(Source records)
□ □ □
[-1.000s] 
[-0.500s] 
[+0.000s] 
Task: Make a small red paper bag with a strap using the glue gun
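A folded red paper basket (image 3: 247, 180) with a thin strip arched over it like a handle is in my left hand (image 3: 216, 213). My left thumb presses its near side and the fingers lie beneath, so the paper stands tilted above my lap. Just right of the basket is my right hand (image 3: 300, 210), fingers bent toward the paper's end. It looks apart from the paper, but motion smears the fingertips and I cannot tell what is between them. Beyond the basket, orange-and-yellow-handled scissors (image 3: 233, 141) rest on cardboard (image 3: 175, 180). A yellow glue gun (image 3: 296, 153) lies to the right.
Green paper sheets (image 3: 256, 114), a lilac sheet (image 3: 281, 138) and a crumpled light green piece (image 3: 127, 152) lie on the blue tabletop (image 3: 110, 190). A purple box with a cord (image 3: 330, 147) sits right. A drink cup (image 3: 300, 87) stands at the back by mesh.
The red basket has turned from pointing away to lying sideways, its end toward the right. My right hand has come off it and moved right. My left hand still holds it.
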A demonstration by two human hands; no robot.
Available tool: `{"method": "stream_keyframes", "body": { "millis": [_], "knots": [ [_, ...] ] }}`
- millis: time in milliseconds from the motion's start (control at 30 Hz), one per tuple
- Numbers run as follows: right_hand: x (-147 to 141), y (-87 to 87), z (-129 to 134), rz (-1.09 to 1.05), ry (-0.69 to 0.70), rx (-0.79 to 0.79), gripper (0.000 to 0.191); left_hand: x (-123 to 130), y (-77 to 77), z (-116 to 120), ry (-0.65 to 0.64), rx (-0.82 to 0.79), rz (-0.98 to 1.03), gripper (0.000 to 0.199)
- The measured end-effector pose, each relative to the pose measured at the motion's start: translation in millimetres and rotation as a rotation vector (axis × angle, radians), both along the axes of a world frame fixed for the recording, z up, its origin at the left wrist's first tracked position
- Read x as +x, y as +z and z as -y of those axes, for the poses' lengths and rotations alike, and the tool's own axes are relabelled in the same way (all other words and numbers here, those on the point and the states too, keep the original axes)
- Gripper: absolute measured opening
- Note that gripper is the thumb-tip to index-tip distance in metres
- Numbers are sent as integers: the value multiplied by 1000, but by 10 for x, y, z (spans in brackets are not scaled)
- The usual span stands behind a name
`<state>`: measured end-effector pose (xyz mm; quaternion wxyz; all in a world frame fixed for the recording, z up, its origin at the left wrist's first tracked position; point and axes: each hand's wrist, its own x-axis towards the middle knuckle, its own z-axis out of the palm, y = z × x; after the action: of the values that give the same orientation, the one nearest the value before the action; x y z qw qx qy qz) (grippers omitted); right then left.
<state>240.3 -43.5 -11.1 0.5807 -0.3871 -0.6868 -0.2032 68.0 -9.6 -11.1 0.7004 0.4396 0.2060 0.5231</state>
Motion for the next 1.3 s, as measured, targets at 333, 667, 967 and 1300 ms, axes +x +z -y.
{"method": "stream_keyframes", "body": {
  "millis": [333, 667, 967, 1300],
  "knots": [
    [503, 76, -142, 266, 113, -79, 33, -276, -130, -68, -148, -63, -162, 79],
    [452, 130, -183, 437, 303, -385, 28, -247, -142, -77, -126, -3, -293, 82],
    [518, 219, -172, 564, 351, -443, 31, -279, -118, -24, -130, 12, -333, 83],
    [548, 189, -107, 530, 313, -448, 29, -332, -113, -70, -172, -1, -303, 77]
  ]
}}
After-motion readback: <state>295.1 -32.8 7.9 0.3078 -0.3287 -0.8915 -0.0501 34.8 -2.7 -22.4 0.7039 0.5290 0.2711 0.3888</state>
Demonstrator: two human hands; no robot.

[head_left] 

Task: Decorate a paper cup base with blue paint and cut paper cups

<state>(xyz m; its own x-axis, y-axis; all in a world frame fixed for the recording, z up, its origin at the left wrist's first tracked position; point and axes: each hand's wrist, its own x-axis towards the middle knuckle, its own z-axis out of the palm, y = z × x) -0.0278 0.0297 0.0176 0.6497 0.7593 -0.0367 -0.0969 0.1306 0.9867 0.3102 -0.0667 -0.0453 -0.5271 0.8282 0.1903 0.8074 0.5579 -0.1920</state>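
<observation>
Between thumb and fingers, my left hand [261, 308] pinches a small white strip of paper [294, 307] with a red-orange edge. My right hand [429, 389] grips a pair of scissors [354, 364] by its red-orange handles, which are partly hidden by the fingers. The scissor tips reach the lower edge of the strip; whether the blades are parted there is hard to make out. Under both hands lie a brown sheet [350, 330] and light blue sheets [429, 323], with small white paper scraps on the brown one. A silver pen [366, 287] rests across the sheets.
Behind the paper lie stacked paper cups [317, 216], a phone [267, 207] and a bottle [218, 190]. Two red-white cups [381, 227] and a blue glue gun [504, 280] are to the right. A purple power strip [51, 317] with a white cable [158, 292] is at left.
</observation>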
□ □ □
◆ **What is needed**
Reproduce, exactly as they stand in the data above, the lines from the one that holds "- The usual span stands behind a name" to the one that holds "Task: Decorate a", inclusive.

◆ **Output for this exercise**
- The usual span stands behind a name
`<state>`: measured end-effector pose (xyz mm; quaternion wxyz; all in a world frame fixed for the recording, z up, its origin at the left wrist's first tracked position; point and axes: each hand's wrist, its own x-axis towards the middle knuckle, its own z-axis out of the palm, y = z × x; after the action: of the values that give the same orientation, the one nearest the value before the action; x y z qw qx qy qz) (grippers omitted); right then left.
<state>240.3 -43.5 -11.1 0.5807 -0.3871 -0.6868 -0.2032 68.0 -9.6 -11.1 0.7004 0.4396 0.2060 0.5231</state>
Motion for the next 1.3 s, as measured, targets at 333, 667, 967 and 1300 ms, axes +x +z -y.
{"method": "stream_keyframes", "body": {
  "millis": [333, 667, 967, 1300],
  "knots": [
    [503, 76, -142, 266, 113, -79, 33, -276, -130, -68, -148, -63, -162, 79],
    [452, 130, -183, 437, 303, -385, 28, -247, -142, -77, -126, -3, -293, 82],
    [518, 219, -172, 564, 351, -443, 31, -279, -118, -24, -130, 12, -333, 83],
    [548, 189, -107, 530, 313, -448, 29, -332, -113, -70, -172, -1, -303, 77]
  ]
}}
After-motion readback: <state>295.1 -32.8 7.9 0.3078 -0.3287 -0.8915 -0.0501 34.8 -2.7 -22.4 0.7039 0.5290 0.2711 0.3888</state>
Demonstrator: two human hands; no robot.

[head_left] 

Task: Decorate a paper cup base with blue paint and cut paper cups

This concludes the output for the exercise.